A trial is scored available if, on any of the L days before the window started, the schedule (as it was visible at midnight that day) showed at least one matching aircraft unbooked for the full window. A trial is scored not available if no such day existed. Trials near the start of the data range — where the full lead period pre-dates our records — are excluded (N/A).
Use the aircraft type filter above to restrict to a specific type, or the heatmap and drill-down sections below to break this number out by window and lead time.
For each occurrence of a window type and each lead time L, the simulation checks every day
from T−L through T−1 (the day before the flight starts).
A window is counted as available if at least one aircraft of the selected type(s) was free
on any of those days — modelling a member with availability notifications who monitors
the schedule throughout the booking window. Cancellations that occur after the flight start time
do not count.
Each day in the lead window is sampled once, at midnight (00:00:00) at the start of that day. This is a snapshot of the schedule as it stood at the beginning of each calendar day — intra-day changes (e.g. a booking made at 9am and cancelled at 3pm on the same day) are not captured; only the state at midnight is used. This means availability is conservative: a window that opened and closed within a single day would not be counted.
Visibility rule: a reservation R is visible (and blocking) at check-time T iff
Made(R) ≤ T AND (Canceled(R) is empty OR T < Canceled(R)).
Maintenance rows are treated as ordinary blocking reservations.
Tue 6pm – 8pm: Tuesday 18:00–20:00 (2 h).
Thu 9am – 11am: Thursday 09:00–11:00 (2 h).
Sat 10am – 12pm: Saturday 10:00–12:00 (2 h).
Sun 10am – 4pm: Sunday 10:00–16:00 (6 h).
Mon 8am – Fri 5pm: Monday 08:00 to Friday 17:00 (105 h).
Fri 5pm – Sun 7pm: Friday 17:00 to Sunday 19:00 (50 h).
Sat 8am – next Sat 8pm: Saturday 08:00 to the following Saturday 20:00 (180 h / ~7.5 days).
Sat 8am – 7pm (flex 3h): A 3-hour flight on Saturday with a flexible start time — any half-hour slot from 08:00 through 16:00 (latest end 19:00). Counted as available if any slot had a free aircraft during the lead window.
Sun 7am – 10pm (flex 6h): A 6-hour flight on Sunday with a flexible start time — any half-hour slot from 07:00 through 16:00 (latest end 22:00). Counted as available if any slot had a free aircraft during the lead window.
Selecting a type (or combination) redefines "available" as: at least one aircraft of the selected type(s) was free for the window. C182T has two aircraft (21200, 8050J); C172SP has one (6189Q); DA40 has one (949KC).

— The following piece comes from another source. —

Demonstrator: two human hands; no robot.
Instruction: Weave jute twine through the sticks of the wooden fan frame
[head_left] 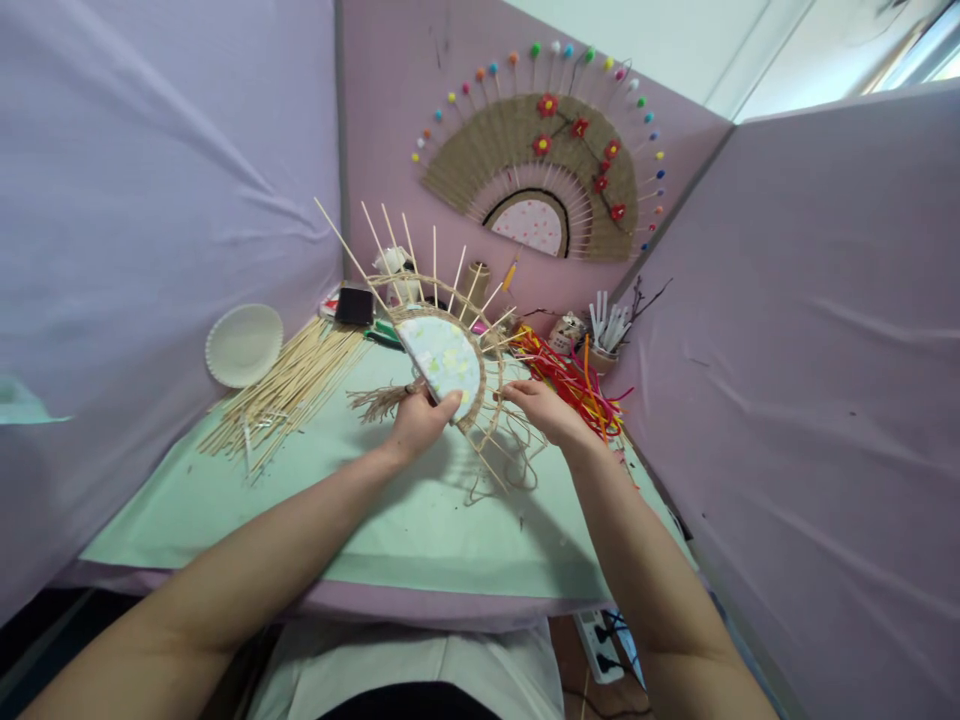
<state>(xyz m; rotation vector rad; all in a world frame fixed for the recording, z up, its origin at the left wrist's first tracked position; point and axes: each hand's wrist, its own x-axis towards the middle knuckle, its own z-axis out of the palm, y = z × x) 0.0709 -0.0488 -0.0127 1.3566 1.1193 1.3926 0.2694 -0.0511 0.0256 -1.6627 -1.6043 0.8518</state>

Lead time is measured as the time from first commitment to flight start. Because members
frequently cancel and immediately rebook (to adjust times, switch aircraft, etc.), the raw
Made timestamp of the final booking understates how far in advance a trip was
planned. To correct for this, the lead time chart traces back cancel→rebook chains: if a
cancellation by the same user falls within 5 minutes before a booking's Made
timestamp, that booking is treated as a continuation of the earlier one, and the process
repeats until no prior cancellation is found within the window. 35% of bookings were
corrected by at least one step in the chain.
This measures visible availability — what a member would have seen on the schedule at the time. It does not capture latent demand, weather, instructor availability, or currency requirements.